The more serious point is that a professional academic saw no harm in expressing such views, which immediately raises the question of whether they reflect the views of the senior SNP politicians with whom she associates. It’s a commonly expressed insult by the so-called cybernats who dominate online Scottish political discourse in Scotland; they assume as an article of faith (and Scottish nationalism more resembles a faith than a political ideology) that the only things that motivate to support for the Union are self-interest, immorality and stupidity.
Obviously such sentiments can now be safely expressed, without criticism by your peers or superiors, by professors at distinguished universities.
Just a matter of miles from #EastLothian. @NicolaSturgeon & @EastLothianSNP must publicly condemn this or their silence will be seen as condoning it.
Either way, a direct result of Sturgeon's reckless talk around borders.
So what is it @KennyMacAskill @cllrstu @PaulMcLennan7? https://t.co/wvptNRpvZh
— Craig Hoy (@CraigWHoy1) July 5, 2020
On the same day, some idiots chose to demonstrate at the border between England and Scotland, warning north-bound motorists to stay out lest they spread coronavirus. It may be assumed from such antics that the virus is entirely absent from Scotland and that no self-respecting infection would dare reside anywhere as progressive and tolerant as Scotland. This deliberately plays into a widely-held and erroneous view that Scotland has, thanks to Sturgeon, fought a much more effective battle against it, when in fact the results of the marginally different regime here has produced mixed results at best.
None of that matters.

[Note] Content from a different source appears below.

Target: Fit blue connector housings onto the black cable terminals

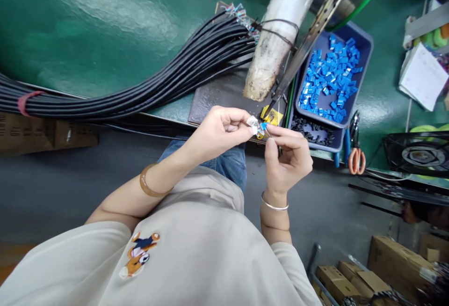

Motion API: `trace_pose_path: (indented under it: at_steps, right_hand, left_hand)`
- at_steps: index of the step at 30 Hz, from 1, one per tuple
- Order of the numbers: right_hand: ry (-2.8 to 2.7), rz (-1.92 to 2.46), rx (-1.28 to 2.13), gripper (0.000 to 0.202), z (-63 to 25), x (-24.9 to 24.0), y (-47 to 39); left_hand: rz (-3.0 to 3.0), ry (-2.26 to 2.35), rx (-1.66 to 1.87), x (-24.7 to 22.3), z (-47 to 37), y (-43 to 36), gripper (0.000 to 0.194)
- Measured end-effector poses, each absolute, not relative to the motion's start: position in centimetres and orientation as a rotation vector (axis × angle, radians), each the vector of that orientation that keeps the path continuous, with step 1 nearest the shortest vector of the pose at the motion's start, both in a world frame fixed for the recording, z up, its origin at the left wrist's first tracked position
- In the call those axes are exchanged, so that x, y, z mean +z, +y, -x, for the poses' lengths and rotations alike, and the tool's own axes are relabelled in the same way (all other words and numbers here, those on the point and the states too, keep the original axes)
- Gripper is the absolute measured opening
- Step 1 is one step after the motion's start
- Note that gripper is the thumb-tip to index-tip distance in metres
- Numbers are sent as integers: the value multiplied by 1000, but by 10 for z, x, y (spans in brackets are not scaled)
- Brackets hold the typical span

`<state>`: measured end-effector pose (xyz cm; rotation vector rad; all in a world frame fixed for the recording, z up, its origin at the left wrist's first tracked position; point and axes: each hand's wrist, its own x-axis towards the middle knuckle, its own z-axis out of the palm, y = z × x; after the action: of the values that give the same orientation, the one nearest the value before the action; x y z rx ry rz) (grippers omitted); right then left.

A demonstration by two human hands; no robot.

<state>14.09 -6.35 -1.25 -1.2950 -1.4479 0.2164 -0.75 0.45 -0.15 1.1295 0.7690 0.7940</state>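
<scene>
Near the table's front edge, my left hand (224,130) pinches a small white piece (252,122) between thumb and fingers. Just right of it, my right hand (288,156) has its fingers closed at a small blue connector (264,126). Thin wires show between the two pieces; the exact hold is too small to tell. Behind the fingertips lies a yellow piece (271,115) on a dark board (220,95). A thick bundle of black cables (150,93) runs from the left edge to the board, its stripped wire ends spread out at the back.
Blue connectors fill a grey bin (366,46) at the right, above another bin of small black parts (317,133). A wrapped pipe (277,34) and a metal arm (308,39) hang over the board. Orange-handled scissors (357,161) and a black fan (421,154) are farther right.
</scene>
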Motion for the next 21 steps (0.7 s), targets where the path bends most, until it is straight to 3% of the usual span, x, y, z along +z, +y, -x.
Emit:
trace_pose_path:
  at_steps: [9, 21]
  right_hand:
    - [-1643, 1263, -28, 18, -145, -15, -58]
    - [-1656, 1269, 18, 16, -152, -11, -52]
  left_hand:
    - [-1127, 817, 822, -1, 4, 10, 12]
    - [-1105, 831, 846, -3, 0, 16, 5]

What matters is that having set nationalist hearts a-flutter by raising the possibility that the hated English might at last be barred from entering Scotland, some of her devoted followers set up their little trestle table at Gretna and started making offensive comments and gestures to motorists for having English accents.

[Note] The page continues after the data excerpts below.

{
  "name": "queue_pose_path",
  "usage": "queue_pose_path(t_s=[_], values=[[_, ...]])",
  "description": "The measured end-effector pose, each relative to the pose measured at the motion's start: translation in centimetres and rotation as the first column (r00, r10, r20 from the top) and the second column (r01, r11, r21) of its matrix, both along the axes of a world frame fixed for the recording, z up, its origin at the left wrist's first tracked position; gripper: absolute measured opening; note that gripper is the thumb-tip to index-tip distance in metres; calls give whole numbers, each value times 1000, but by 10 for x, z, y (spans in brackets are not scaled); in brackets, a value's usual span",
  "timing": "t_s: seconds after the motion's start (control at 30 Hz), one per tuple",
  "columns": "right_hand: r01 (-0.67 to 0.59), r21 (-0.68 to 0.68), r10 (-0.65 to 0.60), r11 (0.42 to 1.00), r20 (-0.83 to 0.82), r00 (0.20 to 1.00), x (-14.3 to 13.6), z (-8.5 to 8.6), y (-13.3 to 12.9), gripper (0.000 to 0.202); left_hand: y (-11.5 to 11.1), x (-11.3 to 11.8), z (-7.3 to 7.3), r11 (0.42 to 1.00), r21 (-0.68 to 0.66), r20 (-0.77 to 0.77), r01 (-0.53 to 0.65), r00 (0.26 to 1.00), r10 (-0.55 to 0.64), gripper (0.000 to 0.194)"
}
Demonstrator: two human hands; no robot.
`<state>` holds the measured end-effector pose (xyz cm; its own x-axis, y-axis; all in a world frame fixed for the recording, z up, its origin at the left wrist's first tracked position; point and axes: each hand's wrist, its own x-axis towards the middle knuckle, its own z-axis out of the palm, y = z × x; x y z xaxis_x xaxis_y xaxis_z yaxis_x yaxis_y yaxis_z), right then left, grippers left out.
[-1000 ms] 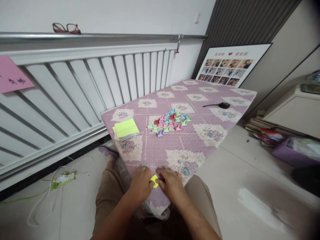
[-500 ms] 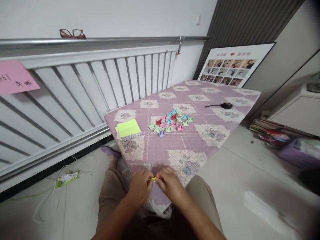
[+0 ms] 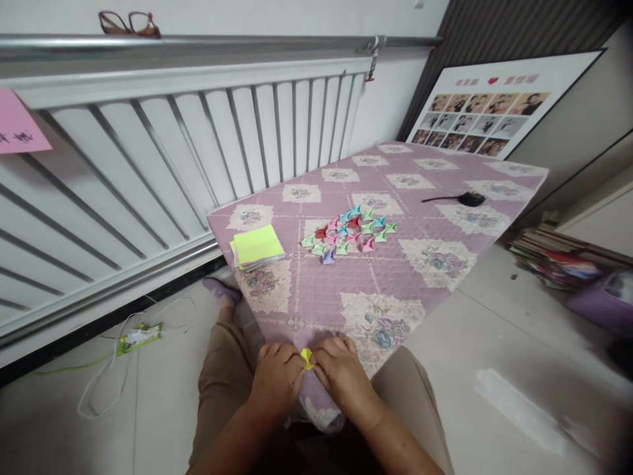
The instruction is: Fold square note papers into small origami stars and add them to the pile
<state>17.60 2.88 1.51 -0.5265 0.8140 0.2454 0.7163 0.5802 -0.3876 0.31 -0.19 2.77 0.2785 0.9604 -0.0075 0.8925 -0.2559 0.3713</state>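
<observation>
Between my two hands, at the near corner of the table, is a small folded piece of yellow paper (image 3: 306,358). My left hand (image 3: 278,375) pinches it from the left side. My right hand (image 3: 341,371) has its fingers closed on the right side of the same piece. Farther up the table sit several small folded paper pieces (image 3: 353,222) in green, pink, red, blue and purple, grouped close together. A stack of coloured paper sheets (image 3: 260,245), yellow on top, lies at the table's left edge.
A flowered pink cloth covers the table (image 3: 316,297). Along the left wall runs a white radiator (image 3: 173,152), with glasses (image 3: 129,24) above it. Toward the far right lies a black corded object (image 3: 471,198). A power strip (image 3: 140,337) with cables is on the floor.
The yellow paper has turned and shows a wider face between my fingers. Both hands stay at the table corner. The camera view has shifted slightly.
</observation>
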Motion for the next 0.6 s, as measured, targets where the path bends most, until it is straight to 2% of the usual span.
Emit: queue_pose_path(t_s=[0.23,0.4,0.6], values=[[49,-143,-59,988,-63,996,4,5,2,5,3,-1,-2,988,-88,157,-130,977,143,12],[67,-213,-76,975,-32,997,3,11,4,4,5,0,0,970,-156,143,-188,967,211,11],[112,-277,-106,954,38,994,0,17,8,6,10,1,10,958,-224,103,-180,973,206,16]])
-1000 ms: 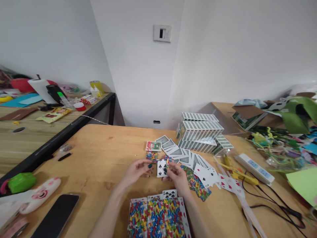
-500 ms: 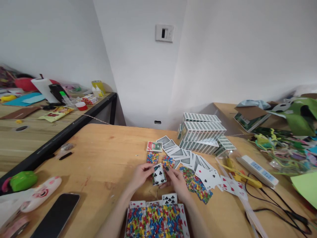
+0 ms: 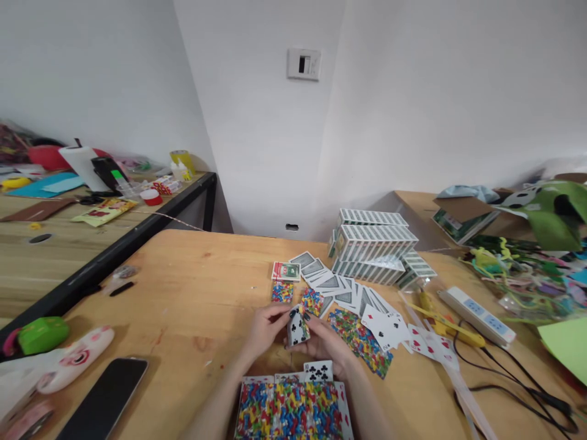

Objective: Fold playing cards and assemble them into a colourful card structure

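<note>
A clubs playing card (image 3: 297, 329) is held up between my two hands, its face toward me and a colourful patterned edge along its right side. My left hand (image 3: 266, 330) pinches its upper left part. From the right, my right hand (image 3: 324, 337) grips the other side, fingers curled behind. Below my hands lies a panel of cards covered in multicoloured pattern (image 3: 291, 410), with a ten of clubs (image 3: 318, 370) poking out at its top edge. Small patterned pieces (image 3: 282, 292) lie just beyond my hands, beside a card box (image 3: 286, 271).
Fanned cards (image 3: 343, 290) and a patterned sheet (image 3: 360, 342) spread to the right. Card boxes (image 3: 376, 244) are stacked behind. A glue gun (image 3: 454, 330), power strip (image 3: 479, 315) and cables lie at right; a phone (image 3: 105, 397) and squishy toy (image 3: 77, 360) at left.
The held card has turned between my hands, so more colourful pattern shows along its right side. My hands have shifted slightly right and down.
</note>
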`<move>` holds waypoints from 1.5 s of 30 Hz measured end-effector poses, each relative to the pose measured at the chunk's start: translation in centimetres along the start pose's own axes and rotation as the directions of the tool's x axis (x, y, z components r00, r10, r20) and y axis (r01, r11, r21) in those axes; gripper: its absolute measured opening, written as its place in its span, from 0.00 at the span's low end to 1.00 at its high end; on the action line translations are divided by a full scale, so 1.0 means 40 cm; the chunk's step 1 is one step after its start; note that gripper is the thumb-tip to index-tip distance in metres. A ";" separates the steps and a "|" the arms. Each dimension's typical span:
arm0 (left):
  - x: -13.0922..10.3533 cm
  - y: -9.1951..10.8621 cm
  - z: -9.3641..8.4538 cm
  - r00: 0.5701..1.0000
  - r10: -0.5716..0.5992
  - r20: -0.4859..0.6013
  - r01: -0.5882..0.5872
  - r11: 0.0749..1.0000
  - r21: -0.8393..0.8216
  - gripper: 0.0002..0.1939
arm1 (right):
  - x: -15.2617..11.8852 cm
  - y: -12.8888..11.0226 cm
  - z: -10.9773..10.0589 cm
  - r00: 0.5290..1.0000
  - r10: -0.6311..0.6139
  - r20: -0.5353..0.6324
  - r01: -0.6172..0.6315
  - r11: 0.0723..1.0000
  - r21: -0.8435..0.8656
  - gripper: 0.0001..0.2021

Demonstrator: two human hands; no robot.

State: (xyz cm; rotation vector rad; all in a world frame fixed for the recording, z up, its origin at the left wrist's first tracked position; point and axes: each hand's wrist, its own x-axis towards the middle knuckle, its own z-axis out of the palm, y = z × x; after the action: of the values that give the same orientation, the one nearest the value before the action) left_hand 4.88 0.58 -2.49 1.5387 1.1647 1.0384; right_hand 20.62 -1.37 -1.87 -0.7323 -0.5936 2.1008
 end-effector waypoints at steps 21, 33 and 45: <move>-0.017 -0.016 -0.009 0.943 0.087 -0.322 -0.016 0.976 0.218 0.09 | -0.017 -0.017 -0.030 0.991 -0.089 -0.103 0.083 0.995 -0.054 0.16; -0.030 0.005 -0.004 0.982 0.086 -0.168 -0.040 0.965 0.258 0.08 | -0.026 -0.026 -0.039 0.979 -0.173 -0.109 0.177 0.984 0.025 0.17; -0.034 0.036 0.002 0.979 0.117 0.164 -0.163 0.940 0.299 0.05 | 0.000 0.002 -0.024 0.963 -0.217 -0.160 0.218 0.976 -0.010 0.13</move>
State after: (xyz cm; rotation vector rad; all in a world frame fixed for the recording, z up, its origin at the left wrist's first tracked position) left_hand 4.99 -0.97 -1.24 1.9366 1.1708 0.8449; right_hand 21.25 -1.25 -2.62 -0.7863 -0.5513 1.8219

One of the protesters posted an edited version of the border sign which read: “F*** off we’re shut”. Regarding this as not remotely offensive, the SNP’s Westminster leader, Ian Blackford, then retweeted this, adding: “Perhaps not the language I would use but for some folk perhaps it needs to be blunt before they get it!”

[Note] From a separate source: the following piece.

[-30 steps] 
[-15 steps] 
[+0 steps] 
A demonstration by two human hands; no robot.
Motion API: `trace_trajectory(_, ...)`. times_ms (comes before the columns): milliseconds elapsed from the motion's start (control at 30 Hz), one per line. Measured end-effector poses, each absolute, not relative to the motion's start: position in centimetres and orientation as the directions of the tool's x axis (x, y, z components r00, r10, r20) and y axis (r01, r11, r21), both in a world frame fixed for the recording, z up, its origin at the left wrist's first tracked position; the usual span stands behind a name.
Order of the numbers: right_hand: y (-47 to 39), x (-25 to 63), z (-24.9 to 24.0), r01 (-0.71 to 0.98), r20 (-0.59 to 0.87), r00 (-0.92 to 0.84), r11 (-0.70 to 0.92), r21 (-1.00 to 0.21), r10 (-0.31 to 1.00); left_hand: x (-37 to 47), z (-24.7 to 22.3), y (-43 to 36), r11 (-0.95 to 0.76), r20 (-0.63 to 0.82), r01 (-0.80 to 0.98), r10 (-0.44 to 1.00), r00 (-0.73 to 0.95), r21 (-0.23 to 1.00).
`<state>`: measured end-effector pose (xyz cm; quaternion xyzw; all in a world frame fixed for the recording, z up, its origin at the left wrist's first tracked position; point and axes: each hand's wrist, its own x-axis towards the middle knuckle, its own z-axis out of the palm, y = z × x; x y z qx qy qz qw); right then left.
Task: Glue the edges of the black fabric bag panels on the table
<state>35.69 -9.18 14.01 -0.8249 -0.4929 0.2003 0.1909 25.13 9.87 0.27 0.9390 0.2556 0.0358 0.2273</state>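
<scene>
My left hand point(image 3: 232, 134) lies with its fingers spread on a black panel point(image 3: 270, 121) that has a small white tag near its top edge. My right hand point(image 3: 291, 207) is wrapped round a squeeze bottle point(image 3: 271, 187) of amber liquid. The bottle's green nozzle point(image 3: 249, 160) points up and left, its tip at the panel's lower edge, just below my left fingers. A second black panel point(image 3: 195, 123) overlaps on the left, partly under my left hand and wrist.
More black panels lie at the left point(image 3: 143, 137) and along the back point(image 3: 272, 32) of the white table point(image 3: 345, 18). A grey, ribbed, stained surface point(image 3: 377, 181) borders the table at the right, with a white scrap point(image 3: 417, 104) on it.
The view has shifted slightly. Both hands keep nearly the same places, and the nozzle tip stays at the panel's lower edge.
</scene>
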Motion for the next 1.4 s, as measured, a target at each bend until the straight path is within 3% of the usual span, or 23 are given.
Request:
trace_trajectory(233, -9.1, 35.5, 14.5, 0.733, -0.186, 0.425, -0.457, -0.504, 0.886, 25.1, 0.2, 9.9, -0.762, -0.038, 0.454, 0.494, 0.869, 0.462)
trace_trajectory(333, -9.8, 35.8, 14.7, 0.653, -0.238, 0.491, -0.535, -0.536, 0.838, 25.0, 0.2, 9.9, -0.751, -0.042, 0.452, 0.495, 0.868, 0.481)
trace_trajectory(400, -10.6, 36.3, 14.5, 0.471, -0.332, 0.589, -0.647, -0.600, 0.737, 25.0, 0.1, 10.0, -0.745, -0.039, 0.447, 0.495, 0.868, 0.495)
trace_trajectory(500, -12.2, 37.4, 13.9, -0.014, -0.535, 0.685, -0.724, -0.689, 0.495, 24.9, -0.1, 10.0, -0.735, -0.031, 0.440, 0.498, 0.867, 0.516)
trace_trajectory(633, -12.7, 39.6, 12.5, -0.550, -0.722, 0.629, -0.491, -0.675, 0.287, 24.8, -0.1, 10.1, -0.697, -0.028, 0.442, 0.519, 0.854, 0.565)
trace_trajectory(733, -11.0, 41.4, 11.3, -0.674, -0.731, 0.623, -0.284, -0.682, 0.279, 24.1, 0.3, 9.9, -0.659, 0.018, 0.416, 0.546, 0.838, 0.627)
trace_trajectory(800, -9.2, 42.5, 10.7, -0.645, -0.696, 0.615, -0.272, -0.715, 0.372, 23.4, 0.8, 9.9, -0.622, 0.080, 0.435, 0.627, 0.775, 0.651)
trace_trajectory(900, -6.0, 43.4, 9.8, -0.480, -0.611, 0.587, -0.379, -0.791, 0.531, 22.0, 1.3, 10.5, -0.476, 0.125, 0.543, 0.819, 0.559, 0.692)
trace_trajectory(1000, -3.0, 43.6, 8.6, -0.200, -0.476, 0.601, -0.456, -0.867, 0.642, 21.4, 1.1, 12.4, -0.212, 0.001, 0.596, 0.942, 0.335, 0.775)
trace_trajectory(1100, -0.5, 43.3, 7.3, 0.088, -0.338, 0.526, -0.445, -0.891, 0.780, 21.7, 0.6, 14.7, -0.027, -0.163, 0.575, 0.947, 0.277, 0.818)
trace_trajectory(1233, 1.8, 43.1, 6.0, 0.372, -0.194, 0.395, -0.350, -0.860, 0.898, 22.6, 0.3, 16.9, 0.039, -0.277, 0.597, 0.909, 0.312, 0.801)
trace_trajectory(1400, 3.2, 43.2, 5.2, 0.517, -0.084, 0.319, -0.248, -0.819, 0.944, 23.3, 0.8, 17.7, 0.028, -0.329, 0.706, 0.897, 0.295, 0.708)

Perhaps not the language I would use but for some folk perhaps it needs to be blunt before they get it! https://t.co/Z9gOw29Mg1
— Ian Blackford (@Ianblackford_MP) May 17, 2020
By “some folk” we must assume he means the English. And by criticising only the language, Blackford was endorsing the “we’re shut” message.
But this is Scotland, remember, and so the avalanche of demands that a party leader condemn the inflammatory utterances of advisers and fellow parliamentarians are neither made nor heeded.
We are left to conclude that such anti-English and anti-Unionist bigotry, while not explicitly endorsed by the SNP leadership, certainly doesn’t present any cause for concern. Which in itself, so long as you’re not the kind of person who will give up your time of a weekend to stand around in the rain shouting at cars, should be a cause for concern.